▶ Task to complete: Repeat the stretch of entries below from the line with "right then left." through the line with "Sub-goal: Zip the". Include both ends and add nothing.
※
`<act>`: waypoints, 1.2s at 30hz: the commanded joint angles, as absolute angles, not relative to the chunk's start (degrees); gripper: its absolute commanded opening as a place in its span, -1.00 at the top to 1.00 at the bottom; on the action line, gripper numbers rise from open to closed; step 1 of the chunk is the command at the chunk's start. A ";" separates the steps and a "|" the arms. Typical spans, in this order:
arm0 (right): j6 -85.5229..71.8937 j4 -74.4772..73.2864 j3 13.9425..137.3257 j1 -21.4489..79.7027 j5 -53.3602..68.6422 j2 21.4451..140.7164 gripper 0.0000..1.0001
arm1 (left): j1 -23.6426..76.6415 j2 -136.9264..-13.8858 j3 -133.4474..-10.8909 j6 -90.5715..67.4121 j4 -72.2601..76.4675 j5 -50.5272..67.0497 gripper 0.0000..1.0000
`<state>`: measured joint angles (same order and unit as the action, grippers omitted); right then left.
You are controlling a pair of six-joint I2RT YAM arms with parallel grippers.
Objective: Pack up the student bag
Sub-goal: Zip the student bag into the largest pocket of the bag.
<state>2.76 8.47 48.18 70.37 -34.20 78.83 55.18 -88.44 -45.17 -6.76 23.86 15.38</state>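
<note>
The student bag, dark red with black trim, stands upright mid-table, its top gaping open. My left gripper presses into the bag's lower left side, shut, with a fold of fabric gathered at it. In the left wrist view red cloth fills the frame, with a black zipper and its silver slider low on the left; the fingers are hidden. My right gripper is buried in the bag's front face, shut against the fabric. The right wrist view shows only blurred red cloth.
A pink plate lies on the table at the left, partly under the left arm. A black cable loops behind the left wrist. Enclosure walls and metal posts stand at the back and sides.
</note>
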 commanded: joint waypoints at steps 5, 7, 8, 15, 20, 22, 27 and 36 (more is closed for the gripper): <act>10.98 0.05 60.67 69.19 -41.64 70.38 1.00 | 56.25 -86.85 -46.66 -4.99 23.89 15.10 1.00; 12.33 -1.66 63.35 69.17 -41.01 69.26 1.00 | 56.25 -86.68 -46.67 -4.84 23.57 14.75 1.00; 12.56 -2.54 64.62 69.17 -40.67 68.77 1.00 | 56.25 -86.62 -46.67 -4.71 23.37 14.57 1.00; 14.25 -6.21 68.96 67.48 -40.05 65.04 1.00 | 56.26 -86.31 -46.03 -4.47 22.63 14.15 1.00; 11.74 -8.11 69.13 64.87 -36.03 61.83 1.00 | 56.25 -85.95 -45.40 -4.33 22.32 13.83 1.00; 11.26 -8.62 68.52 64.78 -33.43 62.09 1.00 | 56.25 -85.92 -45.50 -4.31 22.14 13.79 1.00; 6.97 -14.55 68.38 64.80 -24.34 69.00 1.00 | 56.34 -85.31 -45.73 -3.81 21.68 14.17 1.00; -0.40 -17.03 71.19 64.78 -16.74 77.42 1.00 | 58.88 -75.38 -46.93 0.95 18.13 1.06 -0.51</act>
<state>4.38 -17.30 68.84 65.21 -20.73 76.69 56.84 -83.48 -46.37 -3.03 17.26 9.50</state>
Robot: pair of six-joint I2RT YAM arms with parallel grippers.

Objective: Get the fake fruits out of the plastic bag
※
▶ The answer:
`<state>`: measured joint angles (same order and unit as the action, grippers omitted); right then left.
You are controlling a pair of six-joint I2RT YAM arms with parallel grippers.
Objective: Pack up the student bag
Sub-goal: Zip the student bag into the largest pocket of the bag.

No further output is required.